Want to enjoy a Stress Free Christmas? Re-think your gift giving.
As Christmas Day approaches, the stress level can increase tremendously as we try to create our vision of a wonderful holiday. Advertising sets up unrealistic expectations: beautifully decorated homes, decadent food and happy faces as each family member opens the “perfect” gift.
It’s easy to lose your peace by trying to “purchase” that vision, rather than focusing on what really matters: enjoying one another.
Just yesterday I was in the Walmart checkout line behind a mom who was purchasing Christmas presents for her 3 and 4 year old daughters. She said,”I can’t believe I just paid $20 for hair.”
Curious, I asked what she was talking about. She explained that her girls had seen the movie “Tangled” and when they saw the “Tangled” hair extensions in Walmart they had to have them. She said they were even fighting over who would wear them so she bought two, even though she thinks they are gross.
This interchange made me wonder why we as parents seem to lose our values when it comes to Christmas. Normally, we would probably have a sane conversation about why we’re not going to buy the $20 hair extensions, but at this time of year our “sanity” seems to fly out the window.
In our own family, we have chosen to set a budget for Christmas spending and we inform the children of the budget. We ask them to choose some items they would like to receive that are within the budget range. If there are items that are above the range, they can then choose to save the rest of the money to buy it.

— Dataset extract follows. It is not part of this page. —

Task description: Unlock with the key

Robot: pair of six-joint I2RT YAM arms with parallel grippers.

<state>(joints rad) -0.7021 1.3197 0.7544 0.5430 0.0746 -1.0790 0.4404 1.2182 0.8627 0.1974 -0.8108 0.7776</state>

A few years ago, my son wanted a new hand-held game system that was out of our budget range. He saved half of the money and gave it to me before hand, so that he could receive the toy for Christmas. Last year two of my daughters pooled their Christmas money and saved together so they could share a more expensive hand-held game system. They not only learned to save, but also learned relationship skills as they had to work out how to share their new toy. It worked so well that they saved together again to share an Ipod Touch.
I realize that everyone parents differently, so some would disagree with our methods. We love our children and want them to enjoy the Christmas season, but we also want them to understand that there are limits in life. I personally believe that allowing my children to have whatever they want without limit encourages them later in life to use credit in order to get what they want, rather saving for items they want to buy.
We set a gift budget for extended family and friends as well. Last year the adults in our family exchanged gag gifts that were under $1. We laughed a lot and have some great memories. The relationship was more important than the gift.
By setting limits on our Christmas gift giving, we enjoy a much more peaceful holiday season and we are certainly a lot happier in January when we are “missing” those pesky credit card bills!











{ 4 comments… read them below or add one }
Thanks for this post. I was asked to spend a certain amount for my niece who does not have a job for a gym membership. Despite the obvious reasons, I told my sibling it was way more than we spend on our own kids for Christmas. My sibling, in turn, feels we must be having money trouble because I have gift giving limits. Crazy! My kids buy each other gifts from a consignment store and are so happy to shop there for each other. It is becoming a new tradition. They get great toys without all the expense of new ones. And they seem to play with them longer than the “new” toys they receive from family. We are trying to teach our kids the true meaning of Christmas with a few gifts to share in the fun of Christmas too.
Extended family can be the hardest to deal with sometimes. Good for you for sticking to your guns!
We used to buy ALL of the kids toys at the thrift store and yard sales. Now that they want expensive electronics it doesn’t work, but at least they understand that there is a budget.
Thank you for this post. I’m a single mother and we’re always on a tight budget, between me , my son’s grandparents, and extended family he always ends up with all that he asked for. His birthday is in November which makes this all even harder, but I love your post because I worry about him getting everything and how that is going to affect him in the future. My mother worries about him being disappointed, but I didn’t always get exactly everything I wanted for Christmas, but I was always happy. I want him to have and enjoy Christmas But I also want him to focus on the meaning of Christmas, the birth of our savior, Jesus Christ.
You are welcome Julia. It is even more difficult as a single parent, but it sounds like you are doing a great job!